§ TASK STATEMENT: Work through the lines of the material below, note those with the word "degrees", and give their number, nothing else.
======
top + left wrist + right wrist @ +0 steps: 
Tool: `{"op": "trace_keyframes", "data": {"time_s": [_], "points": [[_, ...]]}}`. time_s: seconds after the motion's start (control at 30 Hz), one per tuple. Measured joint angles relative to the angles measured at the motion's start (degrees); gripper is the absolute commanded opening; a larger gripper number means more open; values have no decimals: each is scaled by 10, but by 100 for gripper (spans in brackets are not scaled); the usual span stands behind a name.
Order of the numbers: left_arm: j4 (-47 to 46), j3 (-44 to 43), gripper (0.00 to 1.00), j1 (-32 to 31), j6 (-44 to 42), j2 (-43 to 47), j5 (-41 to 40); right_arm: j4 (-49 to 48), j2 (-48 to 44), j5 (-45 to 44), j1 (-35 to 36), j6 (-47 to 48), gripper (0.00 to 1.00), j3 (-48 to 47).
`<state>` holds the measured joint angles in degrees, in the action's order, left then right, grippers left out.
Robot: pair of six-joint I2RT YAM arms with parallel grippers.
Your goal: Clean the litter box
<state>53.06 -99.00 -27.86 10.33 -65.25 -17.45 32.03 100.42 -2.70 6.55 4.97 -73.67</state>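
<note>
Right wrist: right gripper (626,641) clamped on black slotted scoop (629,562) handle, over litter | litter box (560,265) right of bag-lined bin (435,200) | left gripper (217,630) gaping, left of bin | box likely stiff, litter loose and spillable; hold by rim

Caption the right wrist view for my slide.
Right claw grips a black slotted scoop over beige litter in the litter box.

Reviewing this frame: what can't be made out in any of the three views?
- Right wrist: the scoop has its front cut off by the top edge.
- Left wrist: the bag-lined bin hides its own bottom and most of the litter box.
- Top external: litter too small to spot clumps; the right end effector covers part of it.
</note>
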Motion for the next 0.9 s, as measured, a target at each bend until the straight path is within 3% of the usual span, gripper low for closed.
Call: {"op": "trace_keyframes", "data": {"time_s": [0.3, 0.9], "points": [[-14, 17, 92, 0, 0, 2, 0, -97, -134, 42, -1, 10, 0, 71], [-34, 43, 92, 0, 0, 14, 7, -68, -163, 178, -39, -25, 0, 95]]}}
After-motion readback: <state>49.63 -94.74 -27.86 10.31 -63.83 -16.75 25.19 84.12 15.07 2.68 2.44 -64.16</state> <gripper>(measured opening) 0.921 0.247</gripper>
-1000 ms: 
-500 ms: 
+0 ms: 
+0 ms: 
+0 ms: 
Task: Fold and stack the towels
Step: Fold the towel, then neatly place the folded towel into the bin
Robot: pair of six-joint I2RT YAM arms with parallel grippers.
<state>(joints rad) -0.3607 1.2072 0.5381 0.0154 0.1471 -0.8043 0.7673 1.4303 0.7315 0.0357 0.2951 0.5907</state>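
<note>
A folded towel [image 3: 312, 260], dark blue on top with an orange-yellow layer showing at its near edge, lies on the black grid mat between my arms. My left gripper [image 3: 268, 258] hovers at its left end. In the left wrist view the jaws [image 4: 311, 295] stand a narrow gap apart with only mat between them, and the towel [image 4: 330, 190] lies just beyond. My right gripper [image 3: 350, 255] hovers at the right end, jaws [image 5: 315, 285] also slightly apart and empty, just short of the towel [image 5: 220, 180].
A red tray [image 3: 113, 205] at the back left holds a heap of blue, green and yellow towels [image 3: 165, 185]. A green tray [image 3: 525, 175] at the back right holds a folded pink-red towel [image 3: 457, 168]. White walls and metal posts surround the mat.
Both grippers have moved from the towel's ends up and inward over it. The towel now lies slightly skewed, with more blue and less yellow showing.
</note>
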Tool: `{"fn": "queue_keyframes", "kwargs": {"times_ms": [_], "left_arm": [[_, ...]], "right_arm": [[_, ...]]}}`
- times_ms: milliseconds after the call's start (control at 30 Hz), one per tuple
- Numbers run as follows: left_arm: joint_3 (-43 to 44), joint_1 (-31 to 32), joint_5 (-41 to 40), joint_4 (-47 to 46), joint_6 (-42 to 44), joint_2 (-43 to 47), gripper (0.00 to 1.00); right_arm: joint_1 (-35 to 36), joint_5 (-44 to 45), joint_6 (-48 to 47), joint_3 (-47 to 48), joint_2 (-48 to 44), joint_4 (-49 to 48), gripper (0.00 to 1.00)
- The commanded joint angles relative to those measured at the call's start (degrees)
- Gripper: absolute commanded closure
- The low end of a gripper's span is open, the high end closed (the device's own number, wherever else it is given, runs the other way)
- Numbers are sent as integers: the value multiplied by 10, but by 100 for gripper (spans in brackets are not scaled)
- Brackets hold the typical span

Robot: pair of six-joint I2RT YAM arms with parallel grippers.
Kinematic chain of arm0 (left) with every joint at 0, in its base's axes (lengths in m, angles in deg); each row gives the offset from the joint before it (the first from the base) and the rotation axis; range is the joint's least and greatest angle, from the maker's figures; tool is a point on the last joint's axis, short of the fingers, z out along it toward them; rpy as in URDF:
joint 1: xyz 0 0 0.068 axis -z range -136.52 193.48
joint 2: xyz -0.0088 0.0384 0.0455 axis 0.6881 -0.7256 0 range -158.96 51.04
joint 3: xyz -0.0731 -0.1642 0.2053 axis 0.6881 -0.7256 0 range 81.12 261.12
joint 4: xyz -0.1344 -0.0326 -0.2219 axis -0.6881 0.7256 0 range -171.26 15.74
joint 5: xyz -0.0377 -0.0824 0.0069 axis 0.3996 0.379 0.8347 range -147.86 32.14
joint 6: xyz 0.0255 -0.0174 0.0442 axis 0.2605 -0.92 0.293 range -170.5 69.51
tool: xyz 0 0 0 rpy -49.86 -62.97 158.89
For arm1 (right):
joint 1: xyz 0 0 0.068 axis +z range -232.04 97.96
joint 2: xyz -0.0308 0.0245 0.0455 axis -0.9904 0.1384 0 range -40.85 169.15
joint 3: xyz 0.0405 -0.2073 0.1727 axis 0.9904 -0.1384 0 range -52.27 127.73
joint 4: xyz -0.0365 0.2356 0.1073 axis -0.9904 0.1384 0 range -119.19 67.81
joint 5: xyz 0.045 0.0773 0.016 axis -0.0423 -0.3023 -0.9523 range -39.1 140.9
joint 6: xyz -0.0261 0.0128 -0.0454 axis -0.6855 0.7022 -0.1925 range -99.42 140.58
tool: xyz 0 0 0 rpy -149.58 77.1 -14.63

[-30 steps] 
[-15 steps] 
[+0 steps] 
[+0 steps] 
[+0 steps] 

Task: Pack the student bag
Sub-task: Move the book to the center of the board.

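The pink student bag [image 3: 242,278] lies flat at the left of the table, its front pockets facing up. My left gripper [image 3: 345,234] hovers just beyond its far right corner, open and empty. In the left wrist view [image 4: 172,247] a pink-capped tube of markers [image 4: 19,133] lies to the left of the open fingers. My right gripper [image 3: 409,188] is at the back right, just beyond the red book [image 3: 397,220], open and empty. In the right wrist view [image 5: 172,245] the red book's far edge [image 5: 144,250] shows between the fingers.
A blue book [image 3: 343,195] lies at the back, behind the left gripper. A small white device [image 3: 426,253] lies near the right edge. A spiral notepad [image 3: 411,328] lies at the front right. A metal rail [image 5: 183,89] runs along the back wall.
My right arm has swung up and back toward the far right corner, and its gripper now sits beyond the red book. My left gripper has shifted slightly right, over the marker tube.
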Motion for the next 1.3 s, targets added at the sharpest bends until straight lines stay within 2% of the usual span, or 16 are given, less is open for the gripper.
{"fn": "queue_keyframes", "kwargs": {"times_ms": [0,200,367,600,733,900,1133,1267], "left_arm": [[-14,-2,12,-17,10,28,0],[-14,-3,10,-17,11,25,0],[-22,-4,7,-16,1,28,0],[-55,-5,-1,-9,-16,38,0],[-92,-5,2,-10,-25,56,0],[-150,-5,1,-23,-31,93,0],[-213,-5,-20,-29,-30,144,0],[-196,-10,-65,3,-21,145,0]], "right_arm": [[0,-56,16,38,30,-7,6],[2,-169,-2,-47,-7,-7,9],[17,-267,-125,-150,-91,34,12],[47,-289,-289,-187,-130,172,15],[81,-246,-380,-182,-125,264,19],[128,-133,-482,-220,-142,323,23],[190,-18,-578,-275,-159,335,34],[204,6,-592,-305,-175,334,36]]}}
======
§ WORKED SOLUTION: 3